Search term "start": please show all lines in the listing that contain it.

**PROVIDED MATERIAL:**
════════════════════
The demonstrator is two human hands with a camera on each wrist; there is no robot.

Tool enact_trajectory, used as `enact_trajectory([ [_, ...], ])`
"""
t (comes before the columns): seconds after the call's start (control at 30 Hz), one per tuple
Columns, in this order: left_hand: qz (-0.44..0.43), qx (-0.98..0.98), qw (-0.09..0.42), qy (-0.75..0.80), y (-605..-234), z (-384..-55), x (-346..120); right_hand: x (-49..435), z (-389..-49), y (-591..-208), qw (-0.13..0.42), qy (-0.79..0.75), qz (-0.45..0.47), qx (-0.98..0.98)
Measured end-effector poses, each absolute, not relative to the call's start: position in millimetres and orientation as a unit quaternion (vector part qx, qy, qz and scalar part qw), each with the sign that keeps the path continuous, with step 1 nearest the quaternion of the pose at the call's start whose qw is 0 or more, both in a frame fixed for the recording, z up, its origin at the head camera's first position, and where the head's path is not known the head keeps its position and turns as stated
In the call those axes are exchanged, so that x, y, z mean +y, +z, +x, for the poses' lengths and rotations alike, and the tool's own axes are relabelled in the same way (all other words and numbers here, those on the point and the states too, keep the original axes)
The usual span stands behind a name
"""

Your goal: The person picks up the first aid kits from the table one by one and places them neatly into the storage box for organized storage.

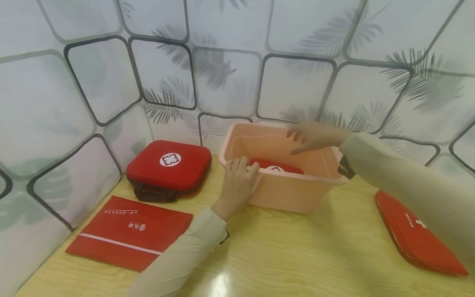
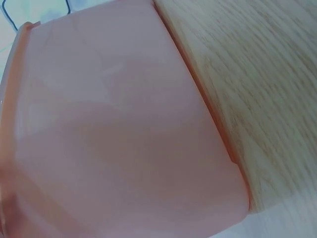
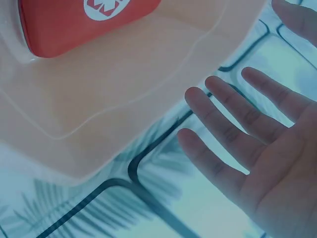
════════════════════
**EXPECTED ANSWER:**
t (comes before the columns): seconds after the call's start (control at 30 Hz), one per tuple
Measured end-effector poses, each absolute, not relative to the call's start: position in millimetres and orientation as a unit quaternion (vector part qx, qy, qz and scalar part qw), each with the sign that keeps the path continuous, with step 1 nearest the quaternion of the pose at the call's start whose qw is 0 or more, both in a frame fixed for the recording, z up, its origin at the head camera's first position, and where the head's path is not known the head keeps its position and turns as stated

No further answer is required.